EXERCISE REQUIREMENTS: Once you find the line containing "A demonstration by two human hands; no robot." in the data below, copy it and each following line exactly, up to and including the line containing "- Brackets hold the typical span", and nothing else.

(Beginning of INFORMATION SUPPLIED)

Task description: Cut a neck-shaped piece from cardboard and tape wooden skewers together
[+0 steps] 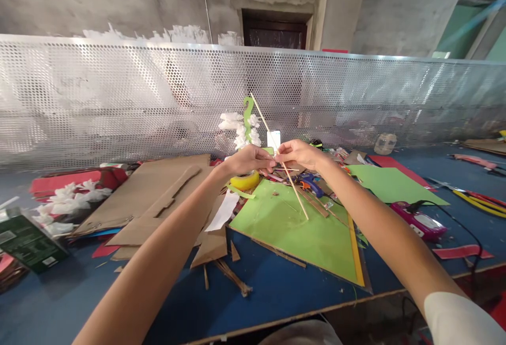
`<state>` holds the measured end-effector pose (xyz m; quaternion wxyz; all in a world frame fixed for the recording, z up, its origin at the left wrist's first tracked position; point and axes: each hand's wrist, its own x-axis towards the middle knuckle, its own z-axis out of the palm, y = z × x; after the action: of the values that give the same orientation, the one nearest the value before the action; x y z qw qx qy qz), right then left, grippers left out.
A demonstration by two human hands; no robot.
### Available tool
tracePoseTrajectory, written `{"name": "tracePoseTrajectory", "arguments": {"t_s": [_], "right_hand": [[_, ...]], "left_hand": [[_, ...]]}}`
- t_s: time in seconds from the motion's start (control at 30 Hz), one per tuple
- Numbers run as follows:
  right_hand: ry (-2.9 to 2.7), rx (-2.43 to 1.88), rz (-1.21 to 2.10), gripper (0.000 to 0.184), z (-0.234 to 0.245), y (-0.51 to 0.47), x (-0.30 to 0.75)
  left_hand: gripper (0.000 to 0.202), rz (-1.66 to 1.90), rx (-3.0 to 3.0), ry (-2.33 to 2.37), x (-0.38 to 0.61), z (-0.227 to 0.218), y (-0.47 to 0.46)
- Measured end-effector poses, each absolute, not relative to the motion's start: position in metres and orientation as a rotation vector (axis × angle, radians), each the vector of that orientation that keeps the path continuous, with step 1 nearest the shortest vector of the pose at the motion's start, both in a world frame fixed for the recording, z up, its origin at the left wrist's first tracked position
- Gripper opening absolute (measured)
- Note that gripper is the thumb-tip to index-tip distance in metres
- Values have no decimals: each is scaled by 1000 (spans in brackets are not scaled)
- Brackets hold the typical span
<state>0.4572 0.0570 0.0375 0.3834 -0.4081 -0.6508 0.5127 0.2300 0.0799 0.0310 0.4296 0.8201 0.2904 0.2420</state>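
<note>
A thin wooden stick (295, 191) slants from upper left to lower right above the green sheet (272, 229). My right hand (295, 154) pinches it near its middle. Close beside, my left hand (250, 159) has its fingers pinched together; whatever is between them is too small to make out. Behind my hands stands a green curved paper strip (247, 116) with white crumpled tufts (233, 121) around it. A yellow tape roll (245, 180) lies below my left hand, and a blue hot glue gun (313, 184) lies below my right.
Brown cardboard pieces (158, 187) are stacked at left, near a dark green box (29, 239). A magenta device with a black cord (418, 221), another green sheet (387, 184) and scissors-like tools (474, 200) lie at right. A perforated metal panel (138, 92) borders the blue table (272, 292) behind.
</note>
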Motion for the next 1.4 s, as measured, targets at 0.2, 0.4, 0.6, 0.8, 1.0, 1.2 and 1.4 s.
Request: {"name": "tracePoseTrajectory", "arguments": {"t_s": [0.2, 0.4, 0.6, 0.8, 1.0, 1.2, 1.4], "right_hand": [[-1731, -1011, 1372, 16, 39, 56, 460], [-1752, -1017, 1372, 6, 39, 58, 462], [-1721, -1067, 1290, 12, 39, 59, 460], [-1746, -1055, 1247, 24, 37, 57, 455], [-1768, -982, 1369, 26, 37, 54, 455], [-1790, -994, 1382, 33, 39, 52, 459], [-1682, -1051, 1227, 14, 34, 60, 453]], "left_hand": [[25, 593, 2023, 718, 226, 26, 87], [26, 599, 2023, 734, 223, 26, 88], [26, 583, 2058, 726, 223, 29, 85], [26, 564, 2060, 721, 226, 30, 84], [25, 587, 2029, 738, 226, 27, 84], [25, 758, 2012, 799, 223, 28, 84], [35, 797, 2031, 771, 224, 23, 89]]}}
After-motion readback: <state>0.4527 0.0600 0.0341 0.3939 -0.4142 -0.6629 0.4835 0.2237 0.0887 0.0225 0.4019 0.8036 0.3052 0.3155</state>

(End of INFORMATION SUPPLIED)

EXERCISE RESPONSE:
A demonstration by two human hands; no robot.
### Available tool
tracePoseTrajectory, written `{"name": "tracePoseTrajectory", "arguments": {"t_s": [_], "right_hand": [[_, ...]], "left_hand": [[_, ...]]}}`
- t_s: time in seconds from the motion's start (control at 30 Hz), one per tuple
- Numbers run as follows:
  right_hand: ry (-2.9 to 2.7), rx (-2.43 to 1.88), rz (-1.21 to 2.10), gripper (0.000 to 0.184), z (-0.234 to 0.245), y (-0.51 to 0.47), x (-0.30 to 0.75)
  left_hand: gripper (0.000 to 0.202), rz (-1.66 to 1.90), rx (-3.0 to 3.0), ry (-2.33 to 2.37), x (-0.38 to 0.61), z (-0.227 to 0.218), y (-0.47 to 0.46)
- Measured end-effector poses, each absolute, not relative to the motion's start: position in metres and orientation as a rotation vector (axis × angle, radians), each the vector of that orientation that keeps the path continuous, with step 1 nearest the shortest vector of the pose at the motion's start, both in a world frame fixed for the recording, z up, its origin at the left wrist's first tracked position
- Gripper opening absolute (measured)
- Note that gripper is the thumb-tip to index-tip distance in metres
- Values have no decimals: each is scaled by 1000 (spans in brackets are not scaled)
- Brackets hold the typical span

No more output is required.